Я покидал казнь с тяжелым сердцем и с зияющей раной потери. Душа скорбела по потерянному ордену. Все что я строил, все, что создавал оказалось оскверненным в угоду тщеславия, а не богу. За мрачными мыслями, я не сразу услышал, что кто-то из толпы требовал моего внимания, пока епископ не толкнул меня посохом.
— Святой Антоний, мы хотим стать инквизиторами! — на меня с надеждой смотрел молодой, долговязый парень, а за его спиной ютились еще четверо, — Жечь ведьм, охранять справедливость, защищать веру…
— Хватит! — отмахнулся я от восторженных, смотря на них и не находя ни одного нужного качества для хорошего инквизитора. Но и отказать им я тоже не могу. — Приходите завтра в обитель. Я поговорю с Вами там.
Я решительным и широким шагом направляясь к лошади. Мысли путались от усталости, я и был готов уснуть прямо в седле, понимая, что все. Резерв моих сил подошел к концу. Просто я уже не в состоянии бодрствовать дальше. По пути к знакомому ельнику несколько раз засыпал в седле, несмотря на тряску. Господь милостивый, как я устал. … Спешившись возле, уже родного, ельника направился к дому. Пусть делают что хотят на ближайшие восемь часов. Сожгу всех нарушителей, когда проснусь!
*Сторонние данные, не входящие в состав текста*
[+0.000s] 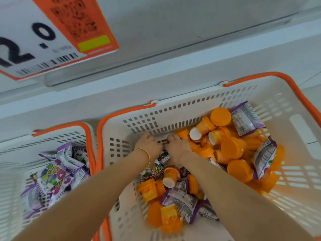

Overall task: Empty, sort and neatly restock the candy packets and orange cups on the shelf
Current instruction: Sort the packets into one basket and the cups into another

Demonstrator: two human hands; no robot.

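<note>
Your two bare forearms fill the bottom of the view, the left forearm crossing over the gap between two baskets and the right forearm lying over the heap. Both reach into the larger basket with the orange rim. Your left hand, a thin yellow bangle at its wrist, lies palm down with its fingers pointing at the foot of the slotted far wall. Your right hand sits just beside it, knuckles up, fingers bent down next to the orange cups. Whether either hand grips anything you cannot tell, since the fingertips are hidden.

The cups lie jumbled with purple candy packets across the right and near parts of this basket. The smaller basket on your left holds only sorted packets. Both baskets stand against the white shelf, where a price tag hangs above.
</note>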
— Да ну и что что он тебе нравится! Софа, послушай! Я тебе еще раз говорю, то, что он живет с тобой — дурной знак! — взволнованный женский голос доказывал рыжей, что я опасен. Конечно я, ну кто же еще… Господи, ну за что? Я же просто хотел спать… — Софа, послушай! Не отмахивайся от меня! Я знаю, что говорю! Он тебя к себе в гарем хочет уволочь! Мне уже предлагал один! Еле отбилась! Даже замуж выскочила! Лишь бы отстал только!
— Какой гарем? — в голосе Софы слышалась ревность и недовольство. Я невольно улыбнулся и тут же отругал себя за то, что поощряю людские пороки. Я — инквизитор, а значит моя жизнь и любовь посвящены только Богу. — Антоний ничего не рассказывал мне про гарем!
Послышался горестный вздох, а я гадал как так Сэна могла быстро оправиться от тяжелых родов. Кроме нее у Софы никого не должно быть.
— Дура ты! Кто же тебе про него в открытую то скажет! Да вот только вынюхала инквизиция проклятье наше, — злобно отчеканила Сэна, а я прислушался к тому, что она сейчас скажет. — Ты же знаешь, что кто полюбит ведьму, а любовь взаимной окажется — станет бессмертным. Вот они и гаремы разводят держат ведьм в заточении надеясь на что-то! Только сама знаешь, вольная птица в клетке петь не может!
Софа молчала, а у меня весь сон, как рукой сняло. Я решил, все-таки, не заходить внутрь, а послушать что происходит. В голове складывалась мозаика, про плач ангела, исповедь Логота и гарем инквизиции. Казалось бы, абсурд! Инквизитор принадлежит только богу и любовь его обращена только к божьему слову, но слова Альвевы перед казнью… Они не давали мне покоя.